Infatti, sebbene il nuovo Codice degli Appalti ex D.Lg.vo n. 36/2026 non prevede più l’obbligo di valutare le offerte economiche, applicando il criterio matematico della cd. interpolazione lineare (cfr. Allegato G al DPR n. 207/2010), mediante l’attribuzione alla migliore offerta del punteggio massimo (nella specie, 20 punti) ed alle altre offerte un punteggio intermedio tra 0 (zero), che va assegnato ad un’eventuale offerta pari all’importo a base di gara, ed il punteggio massimo assegnabile, va rilevato che il vigente l’art. 108 D.Lg.vo n. 36/2023, nel disciplinare i criteri di aggiudicazione, al comma 7:
-nel primo periodo statuisce che il bando indica “i singoli criteri di valutazione e la relativa ponderazione, anche prevedendo una forcella in cui lo scarto tra il minimo e il massimo deve essere adeguato”;
-nel quinto periodo richiama “i princìpi di parità di trattamento, non discriminazione, trasparenza e proporzionalità”.

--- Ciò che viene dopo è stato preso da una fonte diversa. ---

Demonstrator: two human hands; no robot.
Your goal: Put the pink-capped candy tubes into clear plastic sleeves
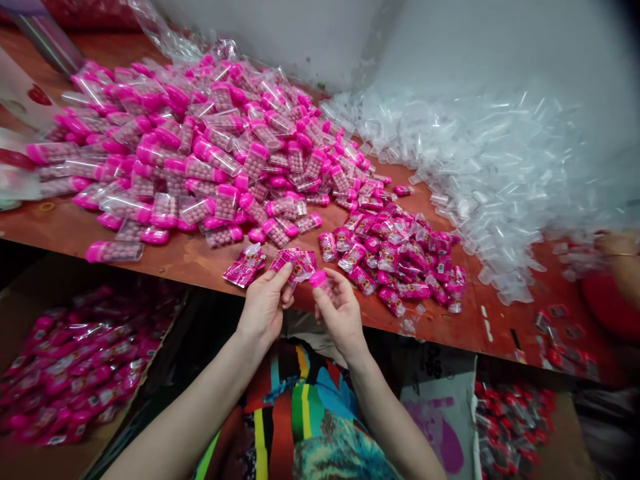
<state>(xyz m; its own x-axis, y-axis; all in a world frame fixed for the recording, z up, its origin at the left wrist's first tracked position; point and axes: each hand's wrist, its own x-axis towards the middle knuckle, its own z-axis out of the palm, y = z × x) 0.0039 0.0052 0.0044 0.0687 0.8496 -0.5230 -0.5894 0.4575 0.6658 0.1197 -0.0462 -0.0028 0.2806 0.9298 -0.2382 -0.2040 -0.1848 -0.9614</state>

Pertanto, pur tenendo conto dell’ampia discrezionalità della stazione appaltante nella determinazione del criterio di valutazione delle offerte economiche, deve ritenersi che, nella specie, l’impugnata formula matematica “P=20 x Rmax/Rx” viola il principio di proporzionalità, perché non determina un’apprezzabile differenza di punteggio tra offerte economiche, che offrono ribassi notevolmente distanti tra loro, con l’attribuzione a tali offerte, di importi sensibilmente differenti tra loro (nell’ordine di oltre 200.000 Euro), di punteggi molto vicini al punteggio massimo di 20 punti, prestabilito dal bando di gara.
Dalla predetta violazione del principio di proporzionalità discende che la procedura aperta di cui è causa va interamente annullata, con la conseguente ripetizione della gara in questione.
Al riguardo, va rilevato che, in ogni caso, il Giudice Amministrativo non può procedere ad un’operazione di ortopedia del procedimento di evidenza pubblica, applicando, in sostituzione dell’illegittima formula matematica prevista dal bando di gara, un altro criterio di valutazione delle offerte economiche; tale operazione oltre ad invadere il campo riservato alla discrezionalità dell’Amministrazione, comporterebbe anche la violazione del fondamentale principio della par condicio tra i concorrenti, oltre a quello dell’affidamento in quanto deve presumersi che tutti i partecipanti alla gara in questione abbiano articolato le offerte economiche, tenendo conto della formula matematica, prevista dal bando di gara, che consentiva di ottenere un punteggio alto anche nel caso di un ribasso modesto, e perciò si sono concentrati maggiormente nella formulazione dell’offerta tecnica.
Pertanto, deve ritenersi che risulta necessario ripetere la gara in esame, previa riformulazione della lex specialis.